◆ **Assignment**: Although the data below holds other lines too, output only those from the line with "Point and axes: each" up to and including the line with "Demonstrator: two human", exactly as they appear.

◆ **Dataset excerpt**:
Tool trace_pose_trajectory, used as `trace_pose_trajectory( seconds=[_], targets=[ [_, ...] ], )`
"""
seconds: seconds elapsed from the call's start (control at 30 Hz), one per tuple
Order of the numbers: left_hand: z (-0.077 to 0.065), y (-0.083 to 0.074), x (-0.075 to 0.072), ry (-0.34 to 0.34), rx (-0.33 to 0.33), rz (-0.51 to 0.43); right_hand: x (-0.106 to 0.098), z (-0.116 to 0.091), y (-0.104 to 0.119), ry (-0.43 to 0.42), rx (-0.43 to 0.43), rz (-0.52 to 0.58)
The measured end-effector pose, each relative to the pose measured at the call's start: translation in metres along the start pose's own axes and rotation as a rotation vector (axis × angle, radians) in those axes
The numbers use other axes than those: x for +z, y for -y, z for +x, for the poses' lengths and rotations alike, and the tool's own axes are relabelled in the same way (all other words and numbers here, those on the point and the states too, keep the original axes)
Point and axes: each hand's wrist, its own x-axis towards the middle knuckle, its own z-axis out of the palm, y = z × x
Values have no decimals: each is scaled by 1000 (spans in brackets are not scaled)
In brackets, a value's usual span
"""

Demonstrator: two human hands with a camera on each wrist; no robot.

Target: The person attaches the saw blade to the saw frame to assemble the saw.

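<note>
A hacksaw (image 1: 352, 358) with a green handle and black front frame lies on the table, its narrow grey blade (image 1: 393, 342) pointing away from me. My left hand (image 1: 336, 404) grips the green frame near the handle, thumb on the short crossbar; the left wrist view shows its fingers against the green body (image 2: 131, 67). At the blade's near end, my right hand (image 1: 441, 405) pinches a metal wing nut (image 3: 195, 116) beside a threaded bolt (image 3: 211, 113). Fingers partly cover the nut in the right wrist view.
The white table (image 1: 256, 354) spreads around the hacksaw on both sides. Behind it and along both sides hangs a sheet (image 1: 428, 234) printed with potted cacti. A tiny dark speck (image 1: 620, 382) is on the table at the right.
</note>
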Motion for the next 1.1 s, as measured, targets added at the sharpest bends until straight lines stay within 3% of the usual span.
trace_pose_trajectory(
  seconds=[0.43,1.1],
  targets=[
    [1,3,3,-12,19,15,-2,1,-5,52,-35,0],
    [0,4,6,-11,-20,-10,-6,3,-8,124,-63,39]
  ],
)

◆ **Response area**:
Point and axes: each hand's wrist, its own x-axis towards the middle knuckle, its own z-axis out of the palm, y = z × x
Values have no decimals: each is scaled by 1000 (spans in brackets are not scaled)
In brackets, a value's usual span
"""

Demonstrator: two human hands with a camera on each wrist; no robot.

This response contains the complete answer.